AVAILABLE DATA:
----------------

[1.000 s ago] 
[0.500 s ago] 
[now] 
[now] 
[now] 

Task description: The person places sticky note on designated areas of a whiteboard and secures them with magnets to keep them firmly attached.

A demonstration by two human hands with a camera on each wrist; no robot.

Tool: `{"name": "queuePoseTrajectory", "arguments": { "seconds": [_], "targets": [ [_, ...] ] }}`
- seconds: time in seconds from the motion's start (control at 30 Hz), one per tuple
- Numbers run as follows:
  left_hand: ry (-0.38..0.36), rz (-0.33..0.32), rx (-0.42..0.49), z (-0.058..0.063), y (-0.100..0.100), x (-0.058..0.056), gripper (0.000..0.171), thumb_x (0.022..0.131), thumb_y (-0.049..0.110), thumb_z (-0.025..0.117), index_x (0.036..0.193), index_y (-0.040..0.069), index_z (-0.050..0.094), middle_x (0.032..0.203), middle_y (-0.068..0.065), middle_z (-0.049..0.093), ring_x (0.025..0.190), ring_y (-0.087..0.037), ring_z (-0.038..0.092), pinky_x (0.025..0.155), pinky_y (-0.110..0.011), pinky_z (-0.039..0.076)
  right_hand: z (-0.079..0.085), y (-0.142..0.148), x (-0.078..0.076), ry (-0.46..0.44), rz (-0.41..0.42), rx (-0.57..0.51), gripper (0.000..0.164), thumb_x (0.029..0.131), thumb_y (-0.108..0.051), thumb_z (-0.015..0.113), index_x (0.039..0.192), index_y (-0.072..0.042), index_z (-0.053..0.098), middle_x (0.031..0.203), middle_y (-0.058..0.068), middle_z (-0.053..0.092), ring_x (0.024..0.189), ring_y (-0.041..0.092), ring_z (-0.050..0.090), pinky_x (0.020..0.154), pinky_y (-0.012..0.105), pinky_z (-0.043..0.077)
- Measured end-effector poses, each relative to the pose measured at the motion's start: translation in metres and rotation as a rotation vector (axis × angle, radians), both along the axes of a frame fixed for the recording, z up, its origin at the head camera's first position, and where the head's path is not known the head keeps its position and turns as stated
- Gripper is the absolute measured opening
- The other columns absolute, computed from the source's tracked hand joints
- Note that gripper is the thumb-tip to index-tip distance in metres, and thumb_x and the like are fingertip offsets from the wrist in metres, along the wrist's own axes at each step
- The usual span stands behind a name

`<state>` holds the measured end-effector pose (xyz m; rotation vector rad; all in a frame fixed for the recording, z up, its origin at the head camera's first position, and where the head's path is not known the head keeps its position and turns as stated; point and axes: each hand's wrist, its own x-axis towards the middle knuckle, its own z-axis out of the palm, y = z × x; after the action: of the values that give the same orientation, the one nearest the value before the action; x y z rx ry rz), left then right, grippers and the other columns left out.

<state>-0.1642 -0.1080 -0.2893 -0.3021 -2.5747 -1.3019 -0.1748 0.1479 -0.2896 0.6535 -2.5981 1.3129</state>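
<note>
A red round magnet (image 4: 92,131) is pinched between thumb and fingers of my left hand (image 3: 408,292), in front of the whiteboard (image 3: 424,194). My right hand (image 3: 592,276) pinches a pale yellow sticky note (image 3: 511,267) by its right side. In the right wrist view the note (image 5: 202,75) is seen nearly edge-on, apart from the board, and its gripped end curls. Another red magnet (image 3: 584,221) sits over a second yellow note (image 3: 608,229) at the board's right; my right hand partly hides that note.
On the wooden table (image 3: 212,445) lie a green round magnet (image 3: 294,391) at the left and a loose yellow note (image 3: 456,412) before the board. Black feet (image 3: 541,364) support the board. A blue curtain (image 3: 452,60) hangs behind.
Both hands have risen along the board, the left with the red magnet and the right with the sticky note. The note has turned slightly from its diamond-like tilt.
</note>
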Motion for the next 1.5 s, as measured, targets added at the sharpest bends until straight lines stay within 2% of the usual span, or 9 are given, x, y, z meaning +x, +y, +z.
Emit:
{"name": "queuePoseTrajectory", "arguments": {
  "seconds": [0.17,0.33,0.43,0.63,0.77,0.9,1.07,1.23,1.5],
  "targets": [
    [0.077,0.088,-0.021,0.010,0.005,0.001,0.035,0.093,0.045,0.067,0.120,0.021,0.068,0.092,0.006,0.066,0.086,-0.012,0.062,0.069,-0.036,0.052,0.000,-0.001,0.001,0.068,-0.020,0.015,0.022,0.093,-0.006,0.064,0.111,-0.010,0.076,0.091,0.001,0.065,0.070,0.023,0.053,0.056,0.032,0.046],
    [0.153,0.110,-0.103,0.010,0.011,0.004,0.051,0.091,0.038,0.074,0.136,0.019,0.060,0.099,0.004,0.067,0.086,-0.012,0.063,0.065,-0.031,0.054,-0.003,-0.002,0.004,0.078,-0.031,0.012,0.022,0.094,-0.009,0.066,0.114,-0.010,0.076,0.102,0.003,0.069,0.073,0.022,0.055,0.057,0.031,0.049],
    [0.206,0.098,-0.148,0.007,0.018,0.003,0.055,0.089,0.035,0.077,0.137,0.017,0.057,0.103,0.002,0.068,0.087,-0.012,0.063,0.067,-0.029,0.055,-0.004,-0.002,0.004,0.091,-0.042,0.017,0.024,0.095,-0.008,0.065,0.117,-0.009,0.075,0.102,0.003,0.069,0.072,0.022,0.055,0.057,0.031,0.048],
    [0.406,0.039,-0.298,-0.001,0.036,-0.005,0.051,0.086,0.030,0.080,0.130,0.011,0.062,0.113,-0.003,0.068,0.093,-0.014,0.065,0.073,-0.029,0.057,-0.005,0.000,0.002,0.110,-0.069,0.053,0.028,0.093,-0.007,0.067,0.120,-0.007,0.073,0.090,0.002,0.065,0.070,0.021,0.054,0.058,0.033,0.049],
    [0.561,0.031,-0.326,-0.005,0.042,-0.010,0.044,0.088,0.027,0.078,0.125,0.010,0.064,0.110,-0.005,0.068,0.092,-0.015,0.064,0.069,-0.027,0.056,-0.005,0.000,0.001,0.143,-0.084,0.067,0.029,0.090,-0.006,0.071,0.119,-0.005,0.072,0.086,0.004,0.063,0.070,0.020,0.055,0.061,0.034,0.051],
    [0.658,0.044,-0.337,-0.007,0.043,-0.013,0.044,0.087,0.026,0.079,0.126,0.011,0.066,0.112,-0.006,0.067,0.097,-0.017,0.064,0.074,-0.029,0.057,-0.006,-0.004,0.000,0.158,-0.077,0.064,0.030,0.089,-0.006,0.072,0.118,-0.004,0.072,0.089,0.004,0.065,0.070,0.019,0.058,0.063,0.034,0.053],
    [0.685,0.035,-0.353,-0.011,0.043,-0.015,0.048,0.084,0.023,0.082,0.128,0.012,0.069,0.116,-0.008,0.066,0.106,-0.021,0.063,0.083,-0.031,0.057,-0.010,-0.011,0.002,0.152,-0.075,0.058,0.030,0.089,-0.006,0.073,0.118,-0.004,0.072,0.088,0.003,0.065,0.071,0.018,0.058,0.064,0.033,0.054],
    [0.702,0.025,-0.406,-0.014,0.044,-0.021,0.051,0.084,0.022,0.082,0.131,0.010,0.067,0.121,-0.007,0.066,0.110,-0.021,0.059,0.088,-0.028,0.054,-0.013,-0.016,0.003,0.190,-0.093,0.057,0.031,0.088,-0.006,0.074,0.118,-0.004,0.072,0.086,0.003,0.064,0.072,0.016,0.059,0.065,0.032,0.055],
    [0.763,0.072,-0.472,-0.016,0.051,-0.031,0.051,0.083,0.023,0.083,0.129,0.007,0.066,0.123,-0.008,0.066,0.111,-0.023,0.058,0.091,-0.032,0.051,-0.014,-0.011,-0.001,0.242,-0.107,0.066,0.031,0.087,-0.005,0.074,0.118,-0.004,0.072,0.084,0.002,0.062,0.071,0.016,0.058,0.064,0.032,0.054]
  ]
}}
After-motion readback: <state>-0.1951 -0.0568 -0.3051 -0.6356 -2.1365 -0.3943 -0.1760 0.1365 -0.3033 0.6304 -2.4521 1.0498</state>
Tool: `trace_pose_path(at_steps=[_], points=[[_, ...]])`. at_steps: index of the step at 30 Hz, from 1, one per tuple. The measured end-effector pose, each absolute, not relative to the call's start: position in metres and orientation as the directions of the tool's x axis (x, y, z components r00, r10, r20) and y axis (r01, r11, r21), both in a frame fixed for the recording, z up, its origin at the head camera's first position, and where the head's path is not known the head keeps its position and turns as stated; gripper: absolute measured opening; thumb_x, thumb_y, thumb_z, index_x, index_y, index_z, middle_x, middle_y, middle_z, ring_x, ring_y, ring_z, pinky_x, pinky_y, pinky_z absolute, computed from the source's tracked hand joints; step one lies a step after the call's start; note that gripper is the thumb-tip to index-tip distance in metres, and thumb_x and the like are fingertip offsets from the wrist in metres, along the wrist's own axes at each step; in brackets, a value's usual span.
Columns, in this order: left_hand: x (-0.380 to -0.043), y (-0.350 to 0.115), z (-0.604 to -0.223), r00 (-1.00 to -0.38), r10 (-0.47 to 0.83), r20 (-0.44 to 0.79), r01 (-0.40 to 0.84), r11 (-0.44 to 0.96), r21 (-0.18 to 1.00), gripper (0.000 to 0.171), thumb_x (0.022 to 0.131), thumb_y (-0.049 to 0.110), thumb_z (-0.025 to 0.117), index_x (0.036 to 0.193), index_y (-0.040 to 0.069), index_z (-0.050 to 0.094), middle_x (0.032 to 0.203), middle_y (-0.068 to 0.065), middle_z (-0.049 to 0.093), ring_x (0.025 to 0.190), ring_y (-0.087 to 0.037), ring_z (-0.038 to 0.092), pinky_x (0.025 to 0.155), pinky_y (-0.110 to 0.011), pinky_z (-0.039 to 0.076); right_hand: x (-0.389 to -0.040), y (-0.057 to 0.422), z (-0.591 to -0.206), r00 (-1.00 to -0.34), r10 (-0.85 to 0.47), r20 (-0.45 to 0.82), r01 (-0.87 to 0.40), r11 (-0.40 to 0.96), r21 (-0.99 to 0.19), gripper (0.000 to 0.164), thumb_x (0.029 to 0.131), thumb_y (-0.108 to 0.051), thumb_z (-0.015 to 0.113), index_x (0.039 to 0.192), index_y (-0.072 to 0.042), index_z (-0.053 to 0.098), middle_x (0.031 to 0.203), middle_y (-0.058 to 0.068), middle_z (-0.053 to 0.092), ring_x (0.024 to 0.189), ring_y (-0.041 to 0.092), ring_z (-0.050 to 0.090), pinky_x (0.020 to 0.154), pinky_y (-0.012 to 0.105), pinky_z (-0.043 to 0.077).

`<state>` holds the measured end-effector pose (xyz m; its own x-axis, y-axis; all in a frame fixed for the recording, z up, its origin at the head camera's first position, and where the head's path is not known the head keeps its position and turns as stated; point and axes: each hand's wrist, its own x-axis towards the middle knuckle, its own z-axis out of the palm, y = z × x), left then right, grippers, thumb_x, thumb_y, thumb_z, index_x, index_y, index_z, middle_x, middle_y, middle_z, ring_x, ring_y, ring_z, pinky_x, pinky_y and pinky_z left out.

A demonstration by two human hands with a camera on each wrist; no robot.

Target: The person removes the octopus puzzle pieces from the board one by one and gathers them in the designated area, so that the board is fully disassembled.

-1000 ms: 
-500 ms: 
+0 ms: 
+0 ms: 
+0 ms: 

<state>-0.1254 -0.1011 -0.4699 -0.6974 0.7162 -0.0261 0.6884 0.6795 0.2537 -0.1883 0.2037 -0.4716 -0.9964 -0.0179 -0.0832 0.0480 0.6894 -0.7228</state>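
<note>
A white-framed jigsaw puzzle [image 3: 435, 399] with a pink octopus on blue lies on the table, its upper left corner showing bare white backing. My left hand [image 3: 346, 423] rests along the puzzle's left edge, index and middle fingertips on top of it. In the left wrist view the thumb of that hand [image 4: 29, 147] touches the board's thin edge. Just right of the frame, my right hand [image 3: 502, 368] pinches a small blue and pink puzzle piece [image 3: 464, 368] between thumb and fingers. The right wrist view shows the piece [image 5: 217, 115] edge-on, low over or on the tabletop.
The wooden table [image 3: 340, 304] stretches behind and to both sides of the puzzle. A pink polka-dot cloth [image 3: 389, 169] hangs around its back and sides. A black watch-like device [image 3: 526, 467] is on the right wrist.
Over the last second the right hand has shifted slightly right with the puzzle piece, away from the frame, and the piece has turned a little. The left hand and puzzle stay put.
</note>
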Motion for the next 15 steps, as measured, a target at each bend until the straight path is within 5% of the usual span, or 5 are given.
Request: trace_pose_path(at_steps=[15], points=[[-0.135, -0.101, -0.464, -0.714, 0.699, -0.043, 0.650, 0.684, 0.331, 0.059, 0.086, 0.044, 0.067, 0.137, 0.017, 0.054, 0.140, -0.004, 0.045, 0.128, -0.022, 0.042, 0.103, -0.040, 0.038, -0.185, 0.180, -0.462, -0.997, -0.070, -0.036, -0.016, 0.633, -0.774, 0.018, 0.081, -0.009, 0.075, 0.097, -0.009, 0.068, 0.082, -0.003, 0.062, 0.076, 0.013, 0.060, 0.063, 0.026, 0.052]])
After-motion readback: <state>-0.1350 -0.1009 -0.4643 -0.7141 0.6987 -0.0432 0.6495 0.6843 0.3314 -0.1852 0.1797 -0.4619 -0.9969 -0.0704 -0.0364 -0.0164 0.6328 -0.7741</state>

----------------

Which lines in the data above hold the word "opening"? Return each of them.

- Gripper is the absolute measured opening
Tool: `trace_pose_path(at_steps=[_], points=[[_, ...]])`. at_steps: index of the step at 30 Hz, from 1, one per tuple. The measured end-effector pose, each absolute, not relative to the call's start: position in metres and orientation as the directions of the tool's x axis (x, y, z components r00, r10, r20) and y axis (r01, r11, r21), both in a frame fixed for the recording, z up, its origin at the head camera's first position, and where the head's path is not known the head keeps its position and turns as stated; gripper: absolute measured opening; thumb_x, thumb_y, thumb_z, index_x, index_y, index_z, middle_x, middle_y, middle_z, ring_x, ring_y, ring_z, pinky_x, pinky_y, pinky_z absolute, computed from the source's tracked hand joints; step one lies a step after the call's start; note that gripper is the thumb-tip to index-tip distance in metres, and thumb_x and the like are fingertip offsets from the wrist in metres, along the wrist's own axes at each step; in brackets, a value's usual span.

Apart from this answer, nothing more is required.